# Assignment:
The listing below must be reproduced in full, exactly as written.

# Provided material:
◇ ◇ ◇

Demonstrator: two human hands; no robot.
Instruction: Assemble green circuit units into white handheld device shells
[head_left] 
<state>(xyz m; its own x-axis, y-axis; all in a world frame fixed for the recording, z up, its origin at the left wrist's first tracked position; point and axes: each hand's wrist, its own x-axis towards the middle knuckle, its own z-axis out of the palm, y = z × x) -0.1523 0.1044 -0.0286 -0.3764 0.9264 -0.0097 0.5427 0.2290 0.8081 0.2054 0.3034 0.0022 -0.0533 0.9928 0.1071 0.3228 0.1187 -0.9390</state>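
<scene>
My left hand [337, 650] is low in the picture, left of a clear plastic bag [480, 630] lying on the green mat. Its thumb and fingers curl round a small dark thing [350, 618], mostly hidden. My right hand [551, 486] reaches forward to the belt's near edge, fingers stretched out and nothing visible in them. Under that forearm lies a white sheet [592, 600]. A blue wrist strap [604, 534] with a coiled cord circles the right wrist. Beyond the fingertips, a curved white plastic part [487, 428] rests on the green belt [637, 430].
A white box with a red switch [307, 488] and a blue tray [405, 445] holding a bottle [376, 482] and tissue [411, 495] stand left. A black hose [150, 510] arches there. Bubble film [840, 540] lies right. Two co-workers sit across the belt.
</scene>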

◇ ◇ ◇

# Output of the task:
Demonstrator: two human hands; no robot.
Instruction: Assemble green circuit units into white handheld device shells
[head_left] 
<state>(xyz m; its own x-axis, y-axis; all in a world frame fixed for the recording, z up, its origin at the left wrist's first tracked position; point and axes: each hand's wrist, its own x-axis towards the middle knuckle, its own z-axis out of the palm, y = z × x) -0.1523 0.1044 -0.0286 -0.3764 0.9264 -0.0097 0.5427 0.2290 0.8081 0.2054 0.3034 0.0022 -0.0533 0.9928 0.1071 0.3228 0.1187 -0.9390</state>
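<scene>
My left hand [337, 650] is low in the picture, left of a clear plastic bag [480, 630] lying on the green mat. Its thumb and fingers curl round a small dark thing [350, 618], mostly hidden. My right hand [551, 486] reaches forward to the belt's near edge, fingers stretched out and nothing visible in them. Under that forearm lies a white sheet [592, 600]. A blue wrist strap [604, 534] with a coiled cord circles the right wrist. Beyond the fingertips, a curved white plastic part [487, 428] rests on the green belt [637, 430].
A white box with a red switch [307, 488] and a blue tray [405, 445] holding a bottle [376, 482] and tissue [411, 495] stand left. A black hose [150, 510] arches there. Bubble film [840, 540] lies right. Two co-workers sit across the belt.
</scene>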

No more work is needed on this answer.